-----------
Tel-Aviv University - Computer Science Colloquium

Sunday, February 20, 14:15-15:15
COFFEE at 14:00

Schreiber Building, Room 309
-----------

Planning in Markov Decision Processes using Sparse Sampling Methods

Yishay Mansour

Tel Aviv University

Abstract:

In this work we investigate planing in Markov Decision Processes (MDP)
whose state space is exponential (or infinite). To describe the MDP,
we assume a generative model that receives a state and action, and
outputs the next state (according to the distribution given by the MDP).
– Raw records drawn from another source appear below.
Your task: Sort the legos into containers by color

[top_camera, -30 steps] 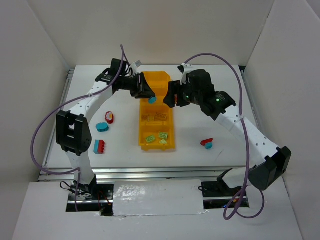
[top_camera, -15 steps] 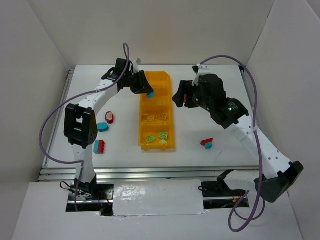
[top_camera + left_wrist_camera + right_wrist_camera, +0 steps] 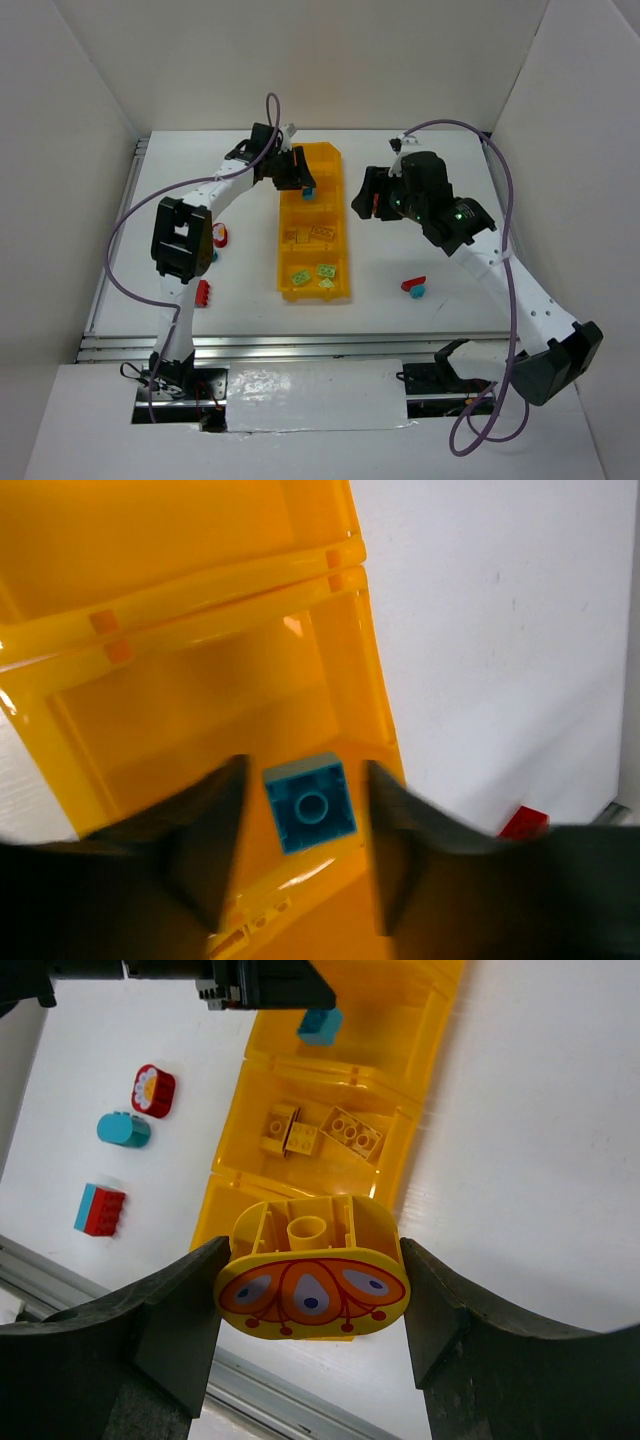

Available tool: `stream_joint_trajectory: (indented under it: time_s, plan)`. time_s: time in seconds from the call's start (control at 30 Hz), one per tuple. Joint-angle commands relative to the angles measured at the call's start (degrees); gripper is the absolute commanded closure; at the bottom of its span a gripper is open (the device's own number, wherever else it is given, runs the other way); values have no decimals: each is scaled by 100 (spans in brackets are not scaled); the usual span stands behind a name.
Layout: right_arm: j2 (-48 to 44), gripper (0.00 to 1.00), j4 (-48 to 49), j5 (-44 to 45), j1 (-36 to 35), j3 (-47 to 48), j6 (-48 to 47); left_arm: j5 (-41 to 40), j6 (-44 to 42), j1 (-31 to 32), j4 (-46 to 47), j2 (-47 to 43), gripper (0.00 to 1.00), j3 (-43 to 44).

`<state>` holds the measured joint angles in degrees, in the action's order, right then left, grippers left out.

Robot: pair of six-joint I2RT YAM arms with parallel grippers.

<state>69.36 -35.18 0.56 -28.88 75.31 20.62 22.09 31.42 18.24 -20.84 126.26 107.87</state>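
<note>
1. In the second compartment from the far end of the containers (image 3: 322, 160), a square teal lego (image 3: 310, 805) lies between the fingers of the left gripper (image 3: 303, 780). I cannot tell whether it rests on the compartment floor or is dropping.
2. The left gripper is spread a little wider than the piece. A thin gap shows on each side, so nothing is pinched.
3. The piece looks light, rigid and glossy. It should not give under the pads, and it would likely skid on the smooth plastic floor. The surest hold would be square across two opposite flat sides.
4. The right gripper (image 3: 310, 1255) pinches a yellow rounded lego (image 3: 310, 1295) with a printed orange face, hollow underside towards its camera. It hangs in the air just beside the bin's right wall. The pads press on the two curved ends, where I judge the piece could pivot.
5. The third compartment holds yellow legos (image 3: 320, 1132) and the nearest holds green legos (image 3: 313, 275). The held piece probably belongs in the third.
6. On the bench (image 3: 240, 290) left of the bin lie a red rounded lego (image 3: 153, 1090), a teal rounded lego (image 3: 124, 1129) and a red-and-teal stack (image 3: 100, 1209). To the right sits a red and teal pair (image 3: 414, 287), touching each other and well apart from the bin.
</note>
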Motion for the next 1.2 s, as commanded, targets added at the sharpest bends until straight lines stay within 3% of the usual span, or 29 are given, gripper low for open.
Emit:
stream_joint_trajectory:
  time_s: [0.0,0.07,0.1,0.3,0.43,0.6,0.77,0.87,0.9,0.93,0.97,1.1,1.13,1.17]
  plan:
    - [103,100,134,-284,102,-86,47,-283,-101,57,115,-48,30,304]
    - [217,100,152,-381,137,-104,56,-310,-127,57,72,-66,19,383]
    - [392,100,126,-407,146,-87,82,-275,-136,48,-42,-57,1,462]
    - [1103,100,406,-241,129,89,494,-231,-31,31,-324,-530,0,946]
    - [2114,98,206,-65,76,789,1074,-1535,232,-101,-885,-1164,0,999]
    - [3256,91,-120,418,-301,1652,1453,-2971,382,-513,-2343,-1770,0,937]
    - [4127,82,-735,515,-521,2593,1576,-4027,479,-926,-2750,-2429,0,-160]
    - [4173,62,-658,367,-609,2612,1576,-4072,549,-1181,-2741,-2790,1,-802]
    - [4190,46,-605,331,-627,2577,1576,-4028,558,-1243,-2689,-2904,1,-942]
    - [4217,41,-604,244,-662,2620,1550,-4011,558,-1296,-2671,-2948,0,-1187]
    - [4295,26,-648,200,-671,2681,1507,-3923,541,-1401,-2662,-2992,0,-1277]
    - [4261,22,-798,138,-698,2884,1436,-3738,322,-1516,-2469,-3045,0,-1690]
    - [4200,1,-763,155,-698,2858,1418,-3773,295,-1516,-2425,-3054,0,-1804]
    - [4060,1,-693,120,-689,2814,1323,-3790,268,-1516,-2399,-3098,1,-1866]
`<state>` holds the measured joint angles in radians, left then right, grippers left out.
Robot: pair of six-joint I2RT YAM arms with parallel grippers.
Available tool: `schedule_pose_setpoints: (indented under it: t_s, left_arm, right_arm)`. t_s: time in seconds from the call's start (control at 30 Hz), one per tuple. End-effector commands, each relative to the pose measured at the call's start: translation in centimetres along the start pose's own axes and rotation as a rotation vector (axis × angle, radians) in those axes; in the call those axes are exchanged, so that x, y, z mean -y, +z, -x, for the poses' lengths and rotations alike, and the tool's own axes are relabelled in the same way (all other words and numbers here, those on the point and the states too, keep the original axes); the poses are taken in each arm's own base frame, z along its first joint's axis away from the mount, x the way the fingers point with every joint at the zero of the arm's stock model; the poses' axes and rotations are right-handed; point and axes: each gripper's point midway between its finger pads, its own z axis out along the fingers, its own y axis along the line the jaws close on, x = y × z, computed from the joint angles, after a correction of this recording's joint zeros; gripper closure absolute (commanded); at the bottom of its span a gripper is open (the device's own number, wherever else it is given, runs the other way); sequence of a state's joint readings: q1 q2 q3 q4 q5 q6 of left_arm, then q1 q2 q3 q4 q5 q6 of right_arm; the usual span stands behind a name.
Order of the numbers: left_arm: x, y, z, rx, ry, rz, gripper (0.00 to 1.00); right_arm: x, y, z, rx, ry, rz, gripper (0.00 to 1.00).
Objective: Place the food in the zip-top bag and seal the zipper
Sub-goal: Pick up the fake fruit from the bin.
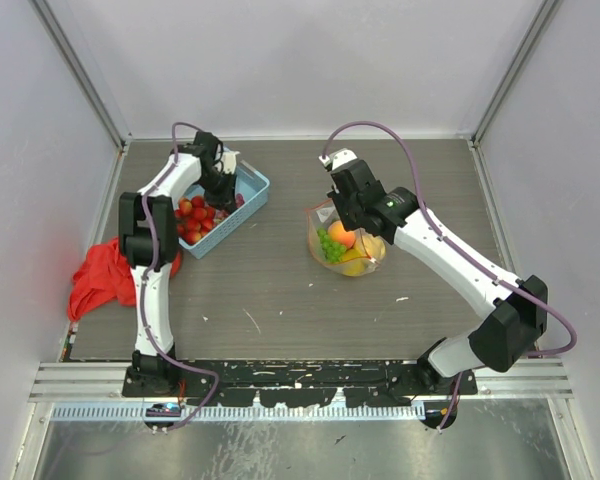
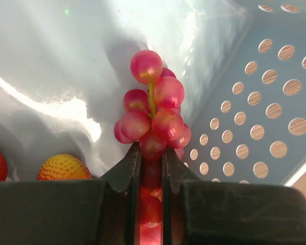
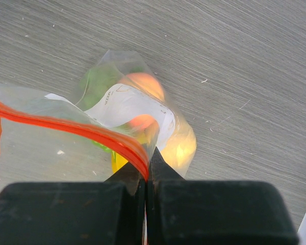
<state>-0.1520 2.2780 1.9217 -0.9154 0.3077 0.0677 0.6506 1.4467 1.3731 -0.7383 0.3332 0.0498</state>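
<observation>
My left gripper (image 2: pixel 151 153) is shut on a bunch of red grapes (image 2: pixel 153 109) inside the light-blue mesh basket (image 1: pixel 250 195). Red strawberries (image 1: pixel 195 218) lie in that basket, and one orange-yellow berry (image 2: pixel 64 167) shows at lower left in the left wrist view. My right gripper (image 3: pixel 147 168) is shut on the red-orange zipper (image 3: pixel 81 130) of the clear zip-top bag (image 1: pixel 345 245), holding its mouth up. Inside the bag are green grapes (image 1: pixel 330 246), an orange-pink peach (image 1: pixel 341 233) and a yellow lemon (image 1: pixel 358 262). The bag's white label (image 3: pixel 127 104) shows in the right wrist view.
A red cloth (image 1: pixel 105 275) hangs over the table's left edge beside the left arm. The basket's perforated wall (image 2: pixel 265 102) stands close on the right of the left gripper. Walls enclose the table on three sides.
</observation>
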Motion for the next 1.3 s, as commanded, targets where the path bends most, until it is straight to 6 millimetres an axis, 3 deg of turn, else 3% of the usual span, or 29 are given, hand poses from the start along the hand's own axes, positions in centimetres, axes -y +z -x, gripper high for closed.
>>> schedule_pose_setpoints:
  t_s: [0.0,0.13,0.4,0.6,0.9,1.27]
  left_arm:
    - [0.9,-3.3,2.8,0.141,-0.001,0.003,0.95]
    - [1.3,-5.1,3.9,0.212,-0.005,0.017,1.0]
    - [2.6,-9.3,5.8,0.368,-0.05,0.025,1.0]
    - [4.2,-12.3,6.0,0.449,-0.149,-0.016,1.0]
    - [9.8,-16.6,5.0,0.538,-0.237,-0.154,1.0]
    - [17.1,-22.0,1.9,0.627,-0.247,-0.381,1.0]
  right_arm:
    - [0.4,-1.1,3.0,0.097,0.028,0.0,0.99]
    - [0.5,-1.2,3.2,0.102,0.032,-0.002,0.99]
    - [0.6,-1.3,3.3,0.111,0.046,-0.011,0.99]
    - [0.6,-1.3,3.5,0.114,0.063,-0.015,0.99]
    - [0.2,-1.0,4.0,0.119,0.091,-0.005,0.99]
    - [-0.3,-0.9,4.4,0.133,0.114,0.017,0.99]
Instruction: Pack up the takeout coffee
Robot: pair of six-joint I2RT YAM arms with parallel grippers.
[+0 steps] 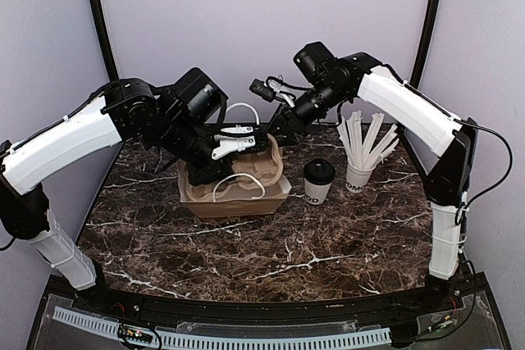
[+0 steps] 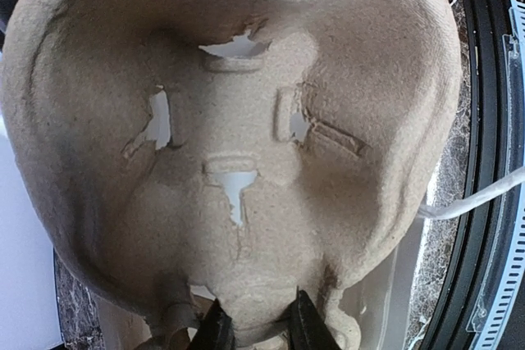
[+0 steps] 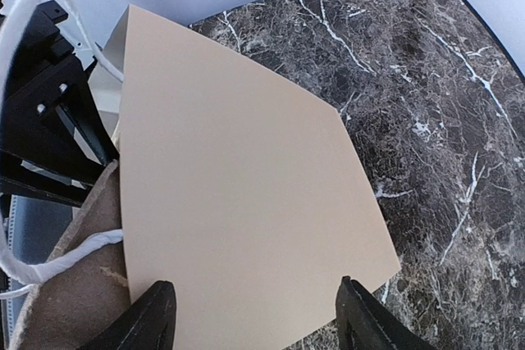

We show that, given a generative model, one can compute efficiently
a near-optimal policy (in time which is independent from the size
of the underlying MDP).  Our technique can be viewed as a form of sparse
sampling in an MDP.

Similarly, we address the question of finding a near-optimal
policy from a limited class of policies. We show that for a
finite class of policies, it is sufficient that the number of
queries to the generative model grows only logarithmically in
the number of policies. We also show that for an infinite
class of policies, one can use the VC-dimension to bound the
number of queries to the generative model.

The talk will not assume any prior knowledge about Markov Decision Processes.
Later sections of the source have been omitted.